I have taken a six-month hiatus from writing for this blog. The reason for this is a moral one. At the risk of sounding melodramatic, I will say that I’ve spent the past six months in a fairly grave state of sin – serious enough that writing for a Catholic blog seemed too hypocritical, even though I was engaged in many other things that were more hypocritical. I have caused unnecessary pain to people I care about. I have done things that, five years ago, if I’d heard of someone doing them, I would have been outraged. “How could they possibly do that?” I would have asked indignantly. While I may tolerate messiness in my external environment, I wanted to believe that my soul was well-ordered. Alas, it is not.

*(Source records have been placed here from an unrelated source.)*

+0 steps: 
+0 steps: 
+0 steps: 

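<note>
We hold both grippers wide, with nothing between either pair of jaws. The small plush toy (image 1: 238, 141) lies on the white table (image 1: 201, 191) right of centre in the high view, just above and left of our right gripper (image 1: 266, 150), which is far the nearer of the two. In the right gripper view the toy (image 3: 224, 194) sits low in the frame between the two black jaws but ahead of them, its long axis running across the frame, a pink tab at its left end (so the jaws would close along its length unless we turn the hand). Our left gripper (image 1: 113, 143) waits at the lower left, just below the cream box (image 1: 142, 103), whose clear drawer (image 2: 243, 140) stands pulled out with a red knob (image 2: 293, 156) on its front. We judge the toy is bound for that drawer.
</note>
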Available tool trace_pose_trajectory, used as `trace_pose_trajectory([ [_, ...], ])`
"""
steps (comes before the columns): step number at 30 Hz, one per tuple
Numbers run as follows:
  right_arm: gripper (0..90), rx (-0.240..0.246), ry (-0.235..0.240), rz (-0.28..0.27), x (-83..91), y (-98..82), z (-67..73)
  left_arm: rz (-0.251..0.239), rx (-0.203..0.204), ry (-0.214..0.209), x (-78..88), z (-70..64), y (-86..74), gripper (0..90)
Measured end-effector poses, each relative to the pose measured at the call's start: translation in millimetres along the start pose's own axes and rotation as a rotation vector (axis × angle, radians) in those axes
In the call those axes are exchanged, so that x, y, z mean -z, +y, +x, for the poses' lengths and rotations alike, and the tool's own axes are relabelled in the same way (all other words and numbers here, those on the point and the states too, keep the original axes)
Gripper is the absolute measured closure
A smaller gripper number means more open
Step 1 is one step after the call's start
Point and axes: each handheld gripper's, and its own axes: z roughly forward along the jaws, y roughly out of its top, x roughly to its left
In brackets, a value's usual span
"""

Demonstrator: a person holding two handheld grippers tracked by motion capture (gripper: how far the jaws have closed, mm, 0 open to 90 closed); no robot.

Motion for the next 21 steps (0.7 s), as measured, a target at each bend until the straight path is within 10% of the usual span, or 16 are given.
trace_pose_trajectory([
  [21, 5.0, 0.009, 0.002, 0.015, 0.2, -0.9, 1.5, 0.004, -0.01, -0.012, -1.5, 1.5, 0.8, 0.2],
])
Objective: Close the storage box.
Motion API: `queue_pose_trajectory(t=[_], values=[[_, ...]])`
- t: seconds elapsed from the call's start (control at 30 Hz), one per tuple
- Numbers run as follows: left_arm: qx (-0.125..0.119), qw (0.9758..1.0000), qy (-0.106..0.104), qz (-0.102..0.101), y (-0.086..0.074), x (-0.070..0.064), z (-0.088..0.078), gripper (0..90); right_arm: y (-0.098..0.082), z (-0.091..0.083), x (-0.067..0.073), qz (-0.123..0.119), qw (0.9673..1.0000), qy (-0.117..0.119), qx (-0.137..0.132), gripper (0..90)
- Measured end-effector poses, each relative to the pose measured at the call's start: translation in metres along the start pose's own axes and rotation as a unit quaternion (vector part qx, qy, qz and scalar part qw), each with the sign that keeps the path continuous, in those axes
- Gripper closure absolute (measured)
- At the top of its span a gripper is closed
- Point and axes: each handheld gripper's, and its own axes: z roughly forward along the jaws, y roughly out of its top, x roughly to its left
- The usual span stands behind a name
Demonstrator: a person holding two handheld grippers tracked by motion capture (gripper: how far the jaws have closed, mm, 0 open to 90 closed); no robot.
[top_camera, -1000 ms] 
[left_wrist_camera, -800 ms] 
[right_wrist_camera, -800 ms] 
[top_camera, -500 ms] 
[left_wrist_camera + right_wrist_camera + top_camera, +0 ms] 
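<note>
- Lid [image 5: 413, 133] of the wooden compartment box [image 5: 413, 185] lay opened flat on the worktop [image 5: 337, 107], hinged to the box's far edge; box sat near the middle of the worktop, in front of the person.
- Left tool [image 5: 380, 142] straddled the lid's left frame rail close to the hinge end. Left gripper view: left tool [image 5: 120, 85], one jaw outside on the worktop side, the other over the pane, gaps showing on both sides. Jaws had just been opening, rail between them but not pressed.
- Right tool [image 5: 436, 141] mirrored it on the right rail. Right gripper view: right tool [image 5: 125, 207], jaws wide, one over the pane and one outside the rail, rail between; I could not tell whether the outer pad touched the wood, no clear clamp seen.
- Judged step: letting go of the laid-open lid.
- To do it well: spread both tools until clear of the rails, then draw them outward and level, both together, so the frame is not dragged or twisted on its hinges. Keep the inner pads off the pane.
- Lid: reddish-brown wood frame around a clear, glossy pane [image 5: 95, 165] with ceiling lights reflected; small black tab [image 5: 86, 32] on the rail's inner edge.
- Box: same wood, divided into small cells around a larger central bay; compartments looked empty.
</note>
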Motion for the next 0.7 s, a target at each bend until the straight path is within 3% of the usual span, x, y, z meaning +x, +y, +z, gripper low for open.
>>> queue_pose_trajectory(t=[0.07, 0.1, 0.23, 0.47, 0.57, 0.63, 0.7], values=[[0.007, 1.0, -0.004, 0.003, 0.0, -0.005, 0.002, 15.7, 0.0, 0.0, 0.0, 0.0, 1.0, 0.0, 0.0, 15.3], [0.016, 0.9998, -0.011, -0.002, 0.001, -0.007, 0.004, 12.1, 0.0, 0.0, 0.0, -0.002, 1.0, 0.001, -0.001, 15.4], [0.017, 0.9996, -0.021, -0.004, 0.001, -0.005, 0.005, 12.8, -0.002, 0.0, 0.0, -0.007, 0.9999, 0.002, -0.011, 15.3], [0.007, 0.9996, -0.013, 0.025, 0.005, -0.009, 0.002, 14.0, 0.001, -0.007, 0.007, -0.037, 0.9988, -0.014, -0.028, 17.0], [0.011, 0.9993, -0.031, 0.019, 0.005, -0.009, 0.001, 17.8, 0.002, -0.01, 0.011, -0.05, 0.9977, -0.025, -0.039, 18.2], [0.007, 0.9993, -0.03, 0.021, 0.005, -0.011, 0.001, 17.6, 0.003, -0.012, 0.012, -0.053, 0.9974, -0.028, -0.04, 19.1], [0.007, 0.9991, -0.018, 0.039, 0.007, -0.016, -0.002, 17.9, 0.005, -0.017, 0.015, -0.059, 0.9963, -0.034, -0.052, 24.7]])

“How could they possibly do that?” is a question I’ve asked multiple times. I asked it as a college freshman when, during my first week of classes, I saw a plane fly into a building on live television. I asked it two years later when I saw young American soldiers my age get shipped off to invade a country that, to my knowledge, had done no wrong and posed no threat to anyone. I asked it in my mid-twenties when a con artist deliberately used deception and flattery to fool me into giving him an embarrassingly large sum of money. And I ask it today, when I read about heinous child abuse committed by priests for decades in the very diocese where I grew up – crimes that the institutional church, wanting to preserve authority and an image of neatness, attempted to stow away in a closet.

But today, I can no longer indignantly scratch my head at human cruelty. Most of us do not commit such dramatic offenses as the one that get reported on the news. But petty acts of selfishness, small failures to see the world from the point of view of others, can add up over time to cause serious harm. Given the right circumstances – particularly if we ourselves have been hurt – we can easily find ourselves doing things we never thought we’d do.

As a professor of English literature at a small college, I teach students who crave order neatness. “Is this a good character or a bad character?” they ask. When we read contemporary Nigerian novelist Chimamanda Ngozi Adichie’s Half of a Yellow Sun, a brilliant account of the Biafra War, they were appalled to see how someone who is compassionate could also be an unfaithful spouse, how an innocent child could become a rapist in times of war. They could not understand how Colombian Nobel laureate Gabriel García Márquez’s One Hundred Years of Solitude, with its violence and incest and rape, could be considered a modern epic, a foundation myth. They had little patience for Indian writer Arundhati Roy’s The God of Small Things; they couldn’t bring themselves to care about the characters’ struggles – how could a mother say cruel things to her children and then still claim to love them?

But the fact is that loving parents do say cruel things to children each day. We hurt each other as we love each other; we strive to become better but fail again and again. Maybe my messiness, just as much as others’ neatness, is an attempt at control, a desire to hang onto things that should be discarded. Alas, one of the consequences of my actions has been a certain stripping away; I have lost some things I will not get back. But this does not make my world more ordered, either internally or externally. The disorder, with its accompanying anxiety, remains.

Christianity tries very hard to divide good from evil; we dream of a day when the wheat and the chaff will be unequivocally separated; we imagine a heaven where all will be well. The difficulty of this is that, unlike in polytheistic religions, where different deities embody different human characteristics, we stand before one God whom we believe to be all-powerful, all-knowing, and good. Thus, we are left like Job, astonished, awed by the existence of wrong and suffering and pain – a problem that no theodicy I’ve ever encountered can explain away. No matter how neat we try to make our environments, this is the world we have. We live with Job’s unanswered questions; we look at the world – and ourselves – with his awe.